About this exercise: Starting from the line with "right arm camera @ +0" and going up to and including the line with "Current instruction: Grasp", copy the listing below exactly. Leave all images out.

Supplied information:
━━━━━━━━━━━━━━━━━━━━
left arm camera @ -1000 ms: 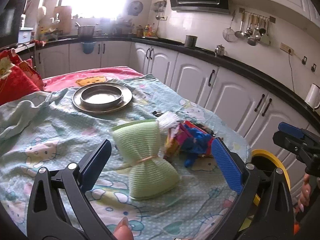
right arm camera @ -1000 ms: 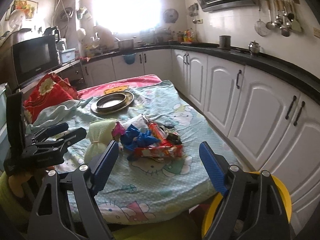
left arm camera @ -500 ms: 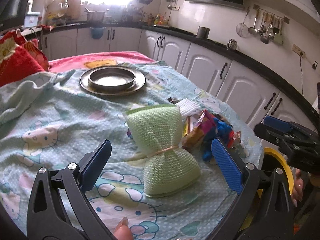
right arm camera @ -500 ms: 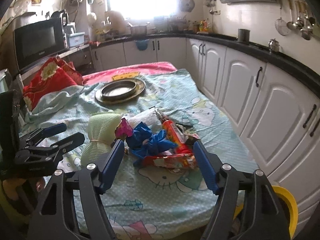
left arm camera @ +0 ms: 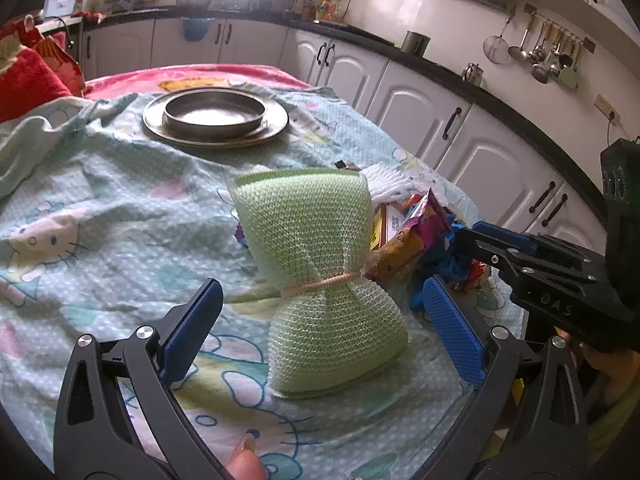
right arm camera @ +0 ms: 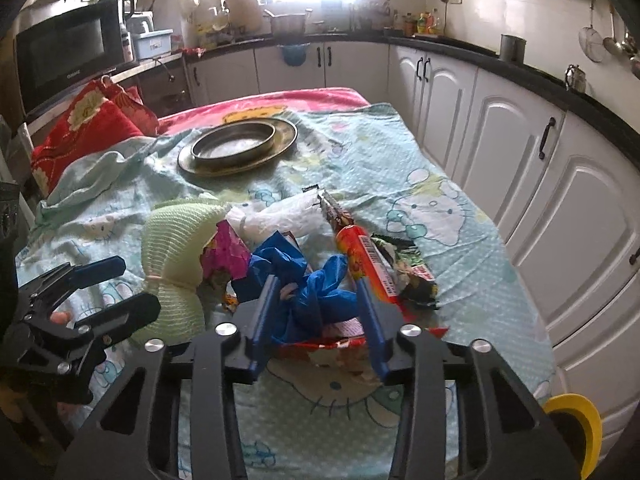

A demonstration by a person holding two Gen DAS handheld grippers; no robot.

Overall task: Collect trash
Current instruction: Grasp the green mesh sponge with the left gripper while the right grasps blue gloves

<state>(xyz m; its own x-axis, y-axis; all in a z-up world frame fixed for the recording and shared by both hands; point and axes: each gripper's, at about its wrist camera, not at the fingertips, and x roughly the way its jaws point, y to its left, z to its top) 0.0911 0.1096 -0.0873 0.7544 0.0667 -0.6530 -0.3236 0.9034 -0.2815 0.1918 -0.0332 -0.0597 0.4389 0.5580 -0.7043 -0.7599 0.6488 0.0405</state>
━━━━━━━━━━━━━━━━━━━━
Answer box:
right arm camera @ +0 ms: 

A demonstration by a person holding two Gen DAS handheld grippers; no robot.

Overall task: Collect trash
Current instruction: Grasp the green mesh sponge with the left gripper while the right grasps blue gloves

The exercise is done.